La retribuzione media netta dei parlamentari italiani si
è raddoppiata in termini reali, passando dall’equivalente di 7mila
euro mensili alla bellezza di 14mila euro. Ragion per cui oggi, a un
semplice parlamentare, una legislatura frutta almeno 800mila euro,
incomparabilmente di più di quanto possa portare a casa in
un’intera vita di lavoro un operaio o un impiegato che abbia la
fortuna di lavorare continuativamente.
In questo scenario va letta anche la
norma che regola la concessione dei vitalizi. Era certamente
inaccettabile quanto avveniva in passato, quando si percepiva il
vitalizio non appena si cessava dalla carica, a qualunque età
e indipendentemente dal periodo trascorso in parlamento. Per
ovviare allo sconcio si è giustamente differita l’erogazione del
vitalizio al compimento del sessantacinquesimo anno di età e la
si è condizionata alla permanenza in carica per almeno un’intera
legislatura. Ma l’effetto perverso è che tenere in vita le
legislature è quindi diventato un fine in sé, indipendente da
qualsiasi ratio politica. Il parlamento in carica preserva se
stesso per garantire i privilegi agli «eletti», senza che ciò abbia
necessariamente rapporto con la dialettica politica tra le forze
rappresentate.
Se tutto questo è vero, appare
evidente come questa vergognosa «politica dei redditi» dei
parlamentari sia stata la via regia della corruzione, percorrendo
la quale è stato conseguito (senza modificare la Costituzione
formale) un risultato analogo a quello che il fascismo aveva
ottenuto per via legislativa tra il 1925 e il ’26. Anche con questi
mezzi (oltre che modificando leggi e regolamenti) si è riusciti
a ridurre il parlamento al rango di collaboratore subordinato
del governo, a sua camera di ratifica. In questo stesso quadro si
colloca il trasformismo parlamentare. Del quale è possibile
comprendere la ricorrenza e misurare gli effetti politici soltanto
tenendo presente tale scenario complessivo.

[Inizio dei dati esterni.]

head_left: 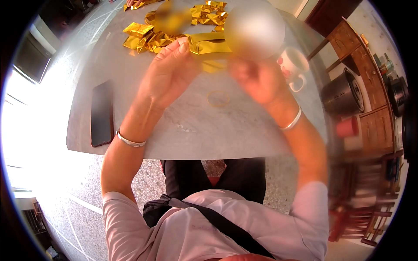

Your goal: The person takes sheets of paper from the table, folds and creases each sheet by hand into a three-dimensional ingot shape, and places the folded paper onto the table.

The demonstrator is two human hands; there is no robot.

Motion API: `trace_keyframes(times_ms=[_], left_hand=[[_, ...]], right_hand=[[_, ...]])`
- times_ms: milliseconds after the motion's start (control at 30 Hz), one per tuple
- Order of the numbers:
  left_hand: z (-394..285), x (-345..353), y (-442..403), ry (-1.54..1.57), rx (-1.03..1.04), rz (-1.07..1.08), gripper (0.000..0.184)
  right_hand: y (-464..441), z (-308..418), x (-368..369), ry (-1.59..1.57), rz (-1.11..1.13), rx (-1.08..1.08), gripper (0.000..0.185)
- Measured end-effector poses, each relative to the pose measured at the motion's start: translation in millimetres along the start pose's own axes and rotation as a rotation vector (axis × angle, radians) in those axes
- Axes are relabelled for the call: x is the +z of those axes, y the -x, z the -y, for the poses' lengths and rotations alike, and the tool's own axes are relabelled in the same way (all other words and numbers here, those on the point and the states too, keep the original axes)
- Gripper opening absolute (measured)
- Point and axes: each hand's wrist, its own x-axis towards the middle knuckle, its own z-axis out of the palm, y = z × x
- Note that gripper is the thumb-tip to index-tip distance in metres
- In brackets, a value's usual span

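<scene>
A folded strip of shiny gold foil paper point(211, 45) is held up in front of me over the table. My left hand point(172, 69) pinches its left end between thumb and fingers. At its right end is my right hand point(261, 78), fingers curled in; a round blurred patch hides part of them and the foil's edge. Below the strip, a flat piece of gold foil point(214, 66) shows between my hands. Just beyond my left hand lie crumpled or folded gold foil pieces point(139, 37). A thin rubber band point(218, 98) rests on the tabletop nearer to me.
On the grey marbled table point(187, 139) a dark phone point(102, 114) lies at left. A white mug with red marks point(295, 65) stands beside my right hand. More folded foil point(209, 14) is at the far side, where another person's hand point(134, 3) shows.
</scene>
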Motion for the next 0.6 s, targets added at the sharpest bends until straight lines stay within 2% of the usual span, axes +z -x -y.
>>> trace_keyframes(times_ms=[200,300,433,533,600], left_hand=[[0.6,4.0,-0.1,0.015,0.000,-0.018,0.017],[0.1,5.6,-0.1,0.013,0.006,-0.029,0.016],[0.6,-2.7,-0.2,0.037,0.002,-0.048,0.015],[-0.4,-9.9,-1.5,0.085,-0.022,0.076,0.013],[1.1,-4.1,-1.3,0.062,0.003,-0.020,0.014]], right_hand=[[-1.6,-4.0,-3.2,0.049,-0.076,-0.019,0.017],[-1.4,-5.0,-1.5,0.076,-0.028,-0.016,0.018],[-1.2,-4.9,0.1,0.081,-0.078,0.055,0.020],[-2.0,-5.1,2.2,0.093,-0.102,0.070,0.021],[-2.5,-5.5,1.1,0.090,-0.097,0.081,0.021]])
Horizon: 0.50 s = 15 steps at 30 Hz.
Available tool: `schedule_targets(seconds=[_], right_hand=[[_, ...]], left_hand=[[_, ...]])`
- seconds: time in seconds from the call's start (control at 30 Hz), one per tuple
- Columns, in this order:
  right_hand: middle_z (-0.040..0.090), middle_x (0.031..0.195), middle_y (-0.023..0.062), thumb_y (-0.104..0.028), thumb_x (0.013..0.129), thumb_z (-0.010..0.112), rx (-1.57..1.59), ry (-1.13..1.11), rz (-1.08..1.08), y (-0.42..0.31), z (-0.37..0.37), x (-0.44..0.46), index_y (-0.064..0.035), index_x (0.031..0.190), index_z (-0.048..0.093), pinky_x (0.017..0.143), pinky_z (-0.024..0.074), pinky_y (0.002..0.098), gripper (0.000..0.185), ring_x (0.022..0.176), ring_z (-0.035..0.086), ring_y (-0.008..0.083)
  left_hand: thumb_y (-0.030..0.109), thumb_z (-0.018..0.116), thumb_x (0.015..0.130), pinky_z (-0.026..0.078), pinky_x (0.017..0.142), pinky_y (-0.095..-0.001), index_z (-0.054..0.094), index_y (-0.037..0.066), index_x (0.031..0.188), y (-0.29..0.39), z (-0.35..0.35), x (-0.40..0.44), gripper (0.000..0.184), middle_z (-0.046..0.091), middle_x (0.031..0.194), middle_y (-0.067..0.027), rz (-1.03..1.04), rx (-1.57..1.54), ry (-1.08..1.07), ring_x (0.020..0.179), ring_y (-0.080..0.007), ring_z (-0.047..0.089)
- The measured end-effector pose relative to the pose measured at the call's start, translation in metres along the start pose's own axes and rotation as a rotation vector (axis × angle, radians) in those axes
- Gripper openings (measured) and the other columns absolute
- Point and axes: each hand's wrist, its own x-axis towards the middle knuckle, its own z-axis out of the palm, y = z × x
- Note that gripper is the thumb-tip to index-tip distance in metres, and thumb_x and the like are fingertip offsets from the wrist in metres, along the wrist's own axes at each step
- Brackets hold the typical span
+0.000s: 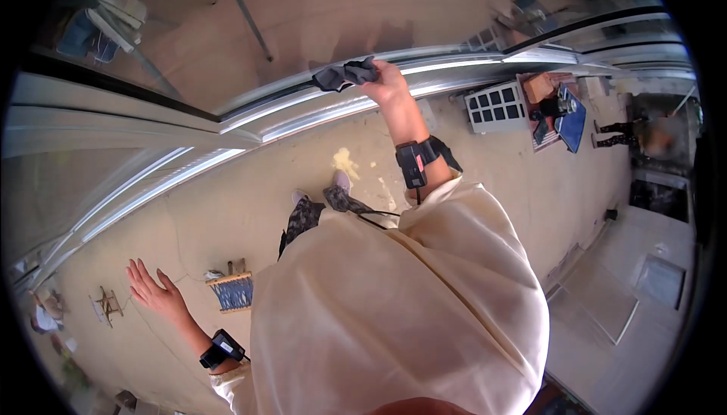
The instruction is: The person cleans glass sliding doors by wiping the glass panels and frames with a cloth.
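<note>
My right hand [386, 84] is closed round a dark grey cloth [343, 75], which is bunched up. The cloth lies against the lower part of a large glass pane [303, 14], by its metal frame [303, 103]. My left hand [155, 291] is held out low on the left, fingers stretched, with nothing in it. Below that hand is the bare floor. Each wrist wears a black strapped device.
A low woven stool [230, 291] stands near my left hand. On the right are a white crate-like rack [496, 107] and a blue board [569, 122]. Another person [636, 135] is at the far right. A pale yellow spill [345, 161] marks the floor by my shoes.
</note>
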Motion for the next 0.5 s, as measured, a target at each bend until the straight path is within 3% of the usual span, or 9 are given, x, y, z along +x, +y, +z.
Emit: schedule_targets(seconds=[0.17, 0.2, 0.27, 0.4, 0.47, 0.5], right_hand=[[0.058, 0.102, 0.0161, -0.005, 0.092, 0.045, -0.033, 0.036, -0.259, -0.174, -0.068, 0.023, 0.002, 0.099, 0.053, 0.092, 0.0459, 0.0527, 0.013, 0.098, 0.058, 0.0338], [0.06, 0.102, 0.0194, -0.007, 0.092, 0.046, -0.093, 0.092, -0.331, -0.205, -0.073, 0.021, 0.0041, 0.1, 0.054, 0.092, 0.0465, 0.0514, 0.016, 0.1, 0.058, 0.0353], [0.061, 0.095, 0.0146, -0.01, 0.092, 0.049, -0.182, 0.14, -0.291, -0.263, -0.086, 0.033, 0.001, 0.097, 0.057, 0.087, 0.0461, 0.0444, 0.015, 0.092, 0.058, 0.0295], [0.06, 0.085, 0.0028, -0.018, 0.093, 0.047, -0.625, 0.28, -0.493, -0.339, -0.116, 0.047, -0.0015, 0.098, 0.059, 0.069, 0.0441, 0.0246, 0.021, 0.073, 0.052, 0.0124], [0.061, 0.087, 0.0043, -0.019, 0.093, 0.048, -0.657, 0.39, -0.52, -0.356, -0.123, 0.058, -0.002, 0.101, 0.06, 0.069, 0.0453, 0.026, 0.022, 0.075, 0.055, 0.0153], [0.063, 0.092, 0.0059, -0.02, 0.085, 0.058, -0.527, 0.43, -0.594, -0.37, -0.132, 0.071, -0.0045, 0.106, 0.061, 0.072, 0.0474, 0.0271, 0.026, 0.082, 0.059, 0.0177]], left_hand=[[0.014, 0.051, 0.092, 0.026, 0.108, -0.0465, 0.043, 0.013, 0.136, 0.044, -0.015, 0.029, 0.045, 0.042, 0.143, -0.0042, 0.121, -0.04, -0.003, 0.135, -0.0238, 0.035], [0.014, 0.051, 0.092, 0.026, 0.108, -0.0465, 0.043, 0.013, 0.136, 0.055, -0.018, 0.034, 0.045, 0.042, 0.143, -0.0042, 0.124, -0.036, -0.005, 0.135, -0.0238, 0.035], [0.014, 0.051, 0.092, 0.026, 0.108, -0.0465, 0.043, 0.012, 0.136, 0.077, -0.017, 0.049, 0.045, 0.041, 0.143, -0.0043, 0.19, -0.066, -0.014, 0.135, -0.0239, 0.035], [0.014, 0.051, 0.092, 0.026, 0.109, -0.0465, 0.042, 0.011, 0.136, 0.104, -0.019, 0.052, 0.045, 0.04, 0.144, -0.0044, 0.218, -0.043, -0.044, 0.135, -0.0238, 0.034], [0.015, 0.051, 0.092, 0.025, 0.109, -0.0467, 0.042, 0.011, 0.136, 0.108, -0.022, 0.049, 0.045, 0.04, 0.144, -0.0047, 0.214, -0.032, -0.074, 0.136, -0.0239, 0.034], [0.015, 0.051, 0.092, 0.025, 0.109, -0.0467, 0.042, 0.011, 0.136, 0.11, -0.024, 0.045, 0.045, 0.04, 0.144, -0.0047, 0.204, -0.017, -0.085, 0.136, -0.0239, 0.034]])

Motivati dai ricchi emolumenti e dai
privilegi dello status, molti parlamentari vogliono soprattutto
persistere nel proprio ruolo. Di qui la forte propensione
a cambiare collocazione politica, al duplice scopo di
«stabilizzare» la legislatura e di garantire a se stessi
relazioni più proficue in vista della rielezione. Avvalendosi di
tale stato di cose, i governi a loro volta si sbarazzano di un potere
autonomo concorrente, divenendo arbitri monocratici della
dinamica politica. In questo quadro davvero la dialettica
parlamentare si riduce a un’opera di teatro: alla liturgia di un
parlamento che simula lo svolgimento delle proprie funzioni.
Denunciare tale stato di cose non è, come forse si ritiene,
moralismo. È il solo modo alla nostra portata per contrastare
l’agonia della democrazia parlamentare.